As Jane was finishing up and tugging clothing back to their appropriate places, Catherine fetched a bag of frozen broccoli to use as an ice pack. She placed it against Katherine’s hip. The contact made the girl gasp and Catherine did her best to not cringe with pity before patting her hand and leaving her to rest where she was.

She pulled Jane to the kitchen where their conversation was less likely to be overheard. 

“Jane, I’ve… I… That is to say… I, erm, well-”

“Oh Christ, am I going to be here all day? I just need to know now how long this is going to take so I can get dinner sorted. Part of which is now thawing on Anne’s latest casualty. I don’t want to listen to anyone complain about not having food in the house when the cupboards are full and they can’t be bothered to put anything together,” Jane continued to babble, occasionally sending a worried look toward the door that would lead her back to Katherine. 

Catherine tried not to take offense. Wringing her hands, she swallowed her pride and whispered, “I broke it.”

“You broke what?” Jane rubbed at her eyes, exasperated, and clearly not wanting to know the answer. 

“Her necklace.”

“Catherine, seriously, I don’t have time for this. Explain whatever it is you want to say or come back later when you’re ready. Whose necklace did you break?” She demanded, knowing full well that any answer she received was going to make her life more difficult.

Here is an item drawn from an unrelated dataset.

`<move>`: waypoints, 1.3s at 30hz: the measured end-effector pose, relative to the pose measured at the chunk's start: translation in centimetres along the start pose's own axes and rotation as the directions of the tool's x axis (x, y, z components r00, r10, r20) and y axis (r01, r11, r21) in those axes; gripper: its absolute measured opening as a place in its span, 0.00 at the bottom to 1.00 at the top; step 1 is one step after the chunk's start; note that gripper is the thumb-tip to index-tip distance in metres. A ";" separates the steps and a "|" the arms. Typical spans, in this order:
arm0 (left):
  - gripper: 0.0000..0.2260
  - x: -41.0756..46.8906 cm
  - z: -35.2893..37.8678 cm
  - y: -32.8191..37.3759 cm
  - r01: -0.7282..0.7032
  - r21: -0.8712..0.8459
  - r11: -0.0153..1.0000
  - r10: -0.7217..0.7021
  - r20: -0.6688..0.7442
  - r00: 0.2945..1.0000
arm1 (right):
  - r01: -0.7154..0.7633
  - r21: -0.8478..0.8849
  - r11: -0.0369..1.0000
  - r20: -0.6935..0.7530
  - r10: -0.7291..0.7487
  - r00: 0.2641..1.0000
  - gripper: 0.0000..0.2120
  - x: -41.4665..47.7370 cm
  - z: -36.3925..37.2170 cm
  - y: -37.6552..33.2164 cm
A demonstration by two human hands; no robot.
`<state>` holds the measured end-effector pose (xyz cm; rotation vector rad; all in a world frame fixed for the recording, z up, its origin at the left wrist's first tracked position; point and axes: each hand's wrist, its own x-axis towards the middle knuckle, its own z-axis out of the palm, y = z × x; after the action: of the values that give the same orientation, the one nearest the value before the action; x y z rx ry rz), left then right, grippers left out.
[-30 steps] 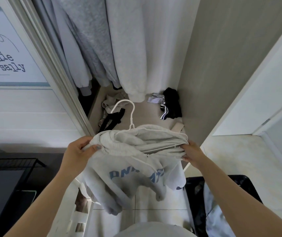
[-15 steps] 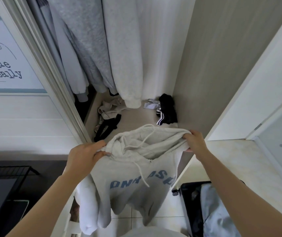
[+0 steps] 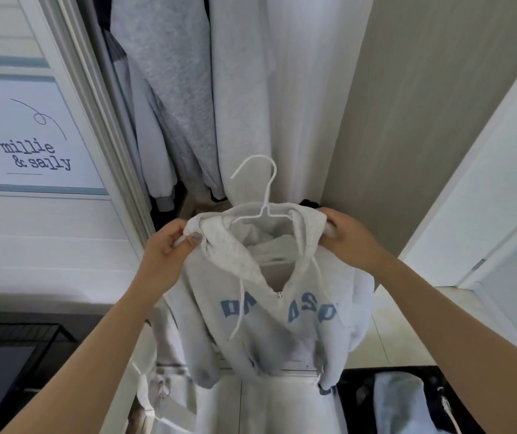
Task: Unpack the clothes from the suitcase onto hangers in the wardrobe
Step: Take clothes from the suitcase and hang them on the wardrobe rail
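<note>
Hoodie: a pale grey hoodie [image 3: 260,333] with blue lettering across the chest hangs in front of the open wardrobe [image 3: 407,126], held up at both shoulders.
Hanger: a white wire hanger [image 3: 265,195] sits inside the neck opening, its hook standing up above the hood.
Left hand: the left hand [image 3: 164,255] pinches the hoodie's left shoulder, thumb on top of the fabric.
Right hand: the right hand [image 3: 349,238] grips the other shoulder, fingers curled round the cloth.
Wardrobe contents: grey and white garments [image 3: 188,98] hang inside, behind the hook.
Suitcase: a dark suitcase [image 3: 360,399] lies open at lower right with light blue clothing [image 3: 398,402] in it.
</note>
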<state>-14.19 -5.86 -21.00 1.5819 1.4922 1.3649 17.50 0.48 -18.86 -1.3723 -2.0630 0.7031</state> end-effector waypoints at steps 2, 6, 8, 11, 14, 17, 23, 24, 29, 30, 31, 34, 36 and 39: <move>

“Anne’s necklace. You know the one she wears on special occasions,” Catherine watched as Jane’s eyes went wide in shock. Color began to rise in her cheeks and Catherine rushed to finish, “I got it fixed. I don’t even think she realized that it was gone.”

Jane’s breathing slowed to its normal pace again and the red in her neck and face started to disappear as quickly as it had come. “Right then. What’s the problem?”

“I need to apologize, but I don’t know how.”

“You need to keep your trap shut and pretend that everything is as it is,” Jane insisted. An easy solution to a potentially earth shaking problem. “No good will come of telling her something like that. The problem is fixed. Get on with it,” she said while turning to pull items from the refrigerator.

“I can’t, Jane. I have to tell her. I need to ask her for forgiveness,” her voice cracked. Tears she hadn’t known were gathering broke free and trailed down her cheeks.

“No. You can get forgiveness from your God. All you will get from her is an execution order,” she snapped brandishing a carrot in Catherine’s face.

“Who are we executing? I’m in!” At the sound of the voice, both Jane and Catherine jumped. Catherine nearly did not land back in her chair. 

Anne waltzed into the room, nabbed the carrot from Jane’s hand and left again, leaving both women frozen in fear.

“You say nothing. Do you hear me?”

Catherine could only nod in agreement. Maybe if God forgave her, it didn’t really matter who else did.

***

Anne crunched noisily on her carrot as she slumped down on the couch next to Katherine. She gave the bag of broccoli a pat and chuckled a bit at the whimper her action produced. 

“You’re alright, Kitty,” she laughed, taking another obnoxious bite before leaning close to Katherine’s ear. “Once you’re all healed up and able to walk without looking like a useless, dumb, convalescent again, Catherine has a dress that ought to cover any leftover bruising.” She flashed a conspiratorial smile. “Besides, that will give us an excuse to get back in her room and find out what she’s been hiding.”

Katherine groaned.

**Author's Note:**

> Prompt: "Let me go first. They're not going to trust you right away." "Why do you think that?" "You have a deceptive face, like you're always thinking of the best way to steal everything in the room."


End file.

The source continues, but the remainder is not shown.